Exercise requirements: Please write out the lines of the data exactly, beginning with the first and ending with the line containing "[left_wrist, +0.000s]"; leave the pictures behind.

Provided material:

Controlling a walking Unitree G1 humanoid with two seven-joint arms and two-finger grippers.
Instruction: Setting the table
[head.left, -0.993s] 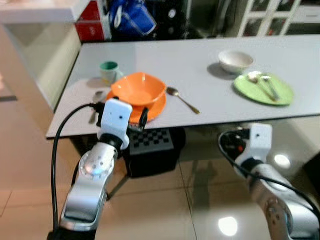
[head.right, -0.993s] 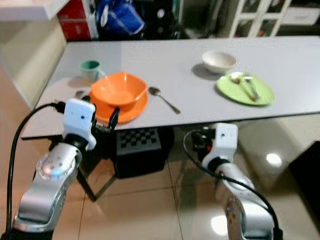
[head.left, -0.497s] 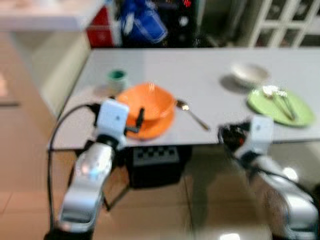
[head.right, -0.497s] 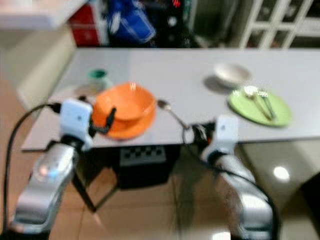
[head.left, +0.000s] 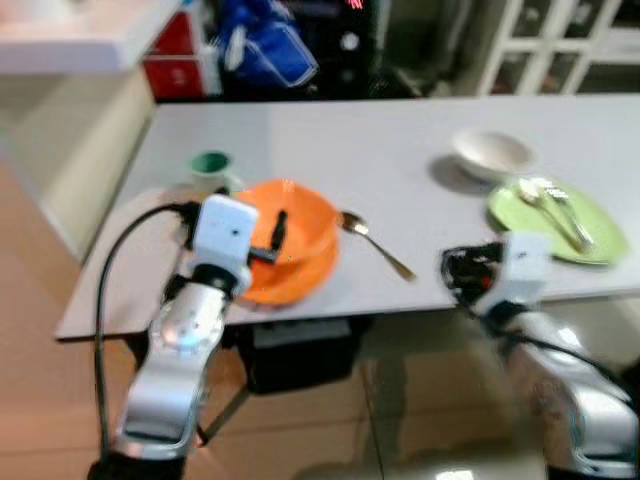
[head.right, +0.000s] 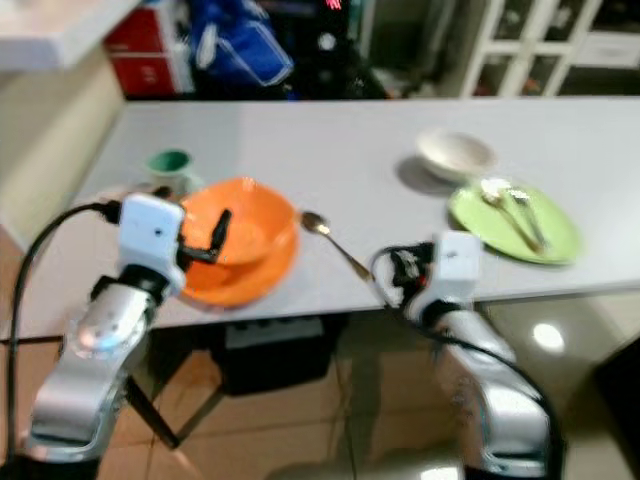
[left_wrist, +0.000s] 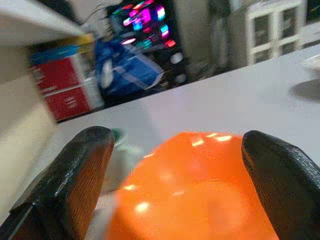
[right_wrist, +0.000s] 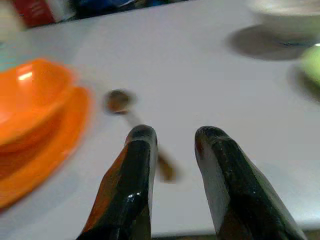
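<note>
Bowls: two — a glossy orange bowl (head.left: 290, 232) at centre-left of the head view, stacked on a flat orange plate (head.left: 300, 280); a small round white bowl (head.left: 492, 154) at upper right.
Plates: two — the orange one and a round lime-green plate (head.left: 555, 225) at right, carrying shiny metal cutlery (head.left: 548, 200), too blurred to count.
Spoons: one bronze-toned metal spoon (head.left: 375, 244) lying bare on the pale grey table (head.left: 330, 140), between the orange set and the right gripper.
Cups: one small green-rimmed cup (head.left: 211, 166), behind the orange bowl.
Writing: none legible.
Left gripper (left_wrist: 182, 185): fingers wide apart, either side of the orange bowl.
Right gripper (right_wrist: 172, 150): fingers slightly apart, empty, above the spoon's handle.
</note>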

Task response:
Controlling a walking Unitree G1 humanoid with two seven-joint arms and two-finger grippers.
Instruction: Setting the table
[head.left, -0.993s] 
[head.right, -0.993s] 
[head.left, -0.497s] 
[head.right, -0.497s] 
[head.left, +0.000s] 
[head.right, +0.000s] 
[left_wrist, +0.000s] 

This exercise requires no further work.